Today, Bad Rap had a great blog featuring photos of a recent shot clinic that they had in an Oakland area community. I'm going to make you click through to see the pics -- but I highly recommend you watch the entire slide show (30 or so pics).
For about a decade now, Bad Rap has been working in the East Bay area to do outreach into some of the low-income communities in the Oakland area. Oakland has a lot of problem areas -- with over 17% of the population living below the poverty line. It can be a tough crowd at times.
But Bad Rap has persisted. They continue to offer free services for shots, spay/neuters, collars and even training.
And people come. And they come early -- with one woman coming 3 hours early to be sure her dog was able to get in line. The pride that these people show for their animals in these photos tells a story of people -- many of them struggling to make ends meet -- doing right by the dogs. And that's pretty cool.

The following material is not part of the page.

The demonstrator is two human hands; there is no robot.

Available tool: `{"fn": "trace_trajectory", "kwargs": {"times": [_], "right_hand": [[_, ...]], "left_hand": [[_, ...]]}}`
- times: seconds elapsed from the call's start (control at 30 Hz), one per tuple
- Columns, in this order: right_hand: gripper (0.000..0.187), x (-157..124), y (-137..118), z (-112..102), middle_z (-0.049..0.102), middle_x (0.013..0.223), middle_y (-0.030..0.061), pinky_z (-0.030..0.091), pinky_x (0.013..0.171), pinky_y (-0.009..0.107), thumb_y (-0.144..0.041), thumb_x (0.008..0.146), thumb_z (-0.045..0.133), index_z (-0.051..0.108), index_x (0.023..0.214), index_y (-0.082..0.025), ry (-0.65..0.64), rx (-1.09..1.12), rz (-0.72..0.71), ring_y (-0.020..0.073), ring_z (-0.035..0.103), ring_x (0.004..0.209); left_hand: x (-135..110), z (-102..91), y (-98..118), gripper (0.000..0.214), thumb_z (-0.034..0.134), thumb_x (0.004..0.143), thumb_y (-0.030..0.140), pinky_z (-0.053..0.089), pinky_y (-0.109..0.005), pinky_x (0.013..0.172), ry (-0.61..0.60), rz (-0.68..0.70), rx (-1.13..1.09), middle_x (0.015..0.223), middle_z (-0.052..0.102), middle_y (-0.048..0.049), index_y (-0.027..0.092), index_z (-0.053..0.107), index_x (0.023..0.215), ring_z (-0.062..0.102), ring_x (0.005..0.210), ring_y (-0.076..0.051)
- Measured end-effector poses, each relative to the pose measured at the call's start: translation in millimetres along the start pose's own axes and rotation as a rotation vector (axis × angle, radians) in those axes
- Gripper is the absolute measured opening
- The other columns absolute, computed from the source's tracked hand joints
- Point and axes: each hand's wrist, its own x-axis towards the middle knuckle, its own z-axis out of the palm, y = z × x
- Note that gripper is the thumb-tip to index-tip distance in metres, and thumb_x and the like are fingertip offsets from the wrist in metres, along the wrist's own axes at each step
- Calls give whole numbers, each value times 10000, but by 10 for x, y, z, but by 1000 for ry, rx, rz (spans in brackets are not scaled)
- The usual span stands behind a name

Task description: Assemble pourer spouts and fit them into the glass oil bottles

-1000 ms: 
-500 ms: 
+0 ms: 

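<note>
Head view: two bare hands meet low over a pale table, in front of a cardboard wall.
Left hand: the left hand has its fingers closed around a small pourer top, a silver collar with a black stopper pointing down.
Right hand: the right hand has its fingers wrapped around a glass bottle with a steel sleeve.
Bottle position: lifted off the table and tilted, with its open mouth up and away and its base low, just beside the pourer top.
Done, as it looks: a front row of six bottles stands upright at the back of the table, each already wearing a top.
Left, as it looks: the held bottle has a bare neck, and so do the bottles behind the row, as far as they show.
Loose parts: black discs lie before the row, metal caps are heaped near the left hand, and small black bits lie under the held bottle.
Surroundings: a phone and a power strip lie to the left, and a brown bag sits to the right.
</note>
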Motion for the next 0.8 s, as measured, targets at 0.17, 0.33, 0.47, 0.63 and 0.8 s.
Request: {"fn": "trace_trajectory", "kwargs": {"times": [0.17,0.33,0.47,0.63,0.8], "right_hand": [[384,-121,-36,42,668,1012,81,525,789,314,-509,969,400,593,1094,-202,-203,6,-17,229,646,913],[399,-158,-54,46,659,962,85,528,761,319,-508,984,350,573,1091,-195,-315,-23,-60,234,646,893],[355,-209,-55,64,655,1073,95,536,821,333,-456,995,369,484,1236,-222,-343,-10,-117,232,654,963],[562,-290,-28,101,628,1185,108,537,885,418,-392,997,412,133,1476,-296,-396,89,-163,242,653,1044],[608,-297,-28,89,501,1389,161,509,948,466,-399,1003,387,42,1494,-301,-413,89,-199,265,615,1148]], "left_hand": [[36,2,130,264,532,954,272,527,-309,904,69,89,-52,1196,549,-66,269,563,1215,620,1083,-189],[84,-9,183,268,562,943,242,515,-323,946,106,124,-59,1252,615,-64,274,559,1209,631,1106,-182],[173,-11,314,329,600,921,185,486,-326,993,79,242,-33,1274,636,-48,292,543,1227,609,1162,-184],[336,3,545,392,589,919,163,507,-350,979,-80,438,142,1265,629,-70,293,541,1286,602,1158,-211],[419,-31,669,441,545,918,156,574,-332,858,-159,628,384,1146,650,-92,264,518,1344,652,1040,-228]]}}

Bad Rap has gotten there in these communities by HELPING these people become better dog owners. As an animal welfare community, we have somehow gotten in our minds that we need to try to punish people for not altering their pets -- and consider them 'not worthy' of pet ownership if they don't. So instead of taking the time to educate, and to be part of the community and being people who want to help, we become the people trying to take their pets away.
And if the animal welfare continues to create a divide between itself and various communities, we will fail. As Donna notes in the post: "To decrease euthanasia rates and curb irresponsible ownership, we need proactive, cost effective solutions to embrace the human-animal bond, rather than tear it down."
Those are wise words.
These types of proactive, targeted outreach unequivocally work -- and are why the majority of animal welfare organizations prefer them to mandatory spay/neuter laws. Here are the current statements from several of the national animal welfare organizations on mandatory sterilization laws that are built to punish owners for not complying vs working with them to create communities of responsible pet owners:
American Humane Association - Mandatory Spay/Neuter -the right fix for your community?
No Kill Advocacy Center - The Dark Side of Mandatory Laws - Why Punitive Legislation Fails
And for good measure, you can read Peter Marsh's A Strategy for Tomorrow
It seems that it's 'common knowledge' that people in the projects won't comply with voluntary spay/neuter programs....but 'common knowldege' is wrong.
Working WITH pet owners to help them become better pet owners is a far better approach than trying to punish them into submission -- and it's the kinder way too - for both the animals and the owners.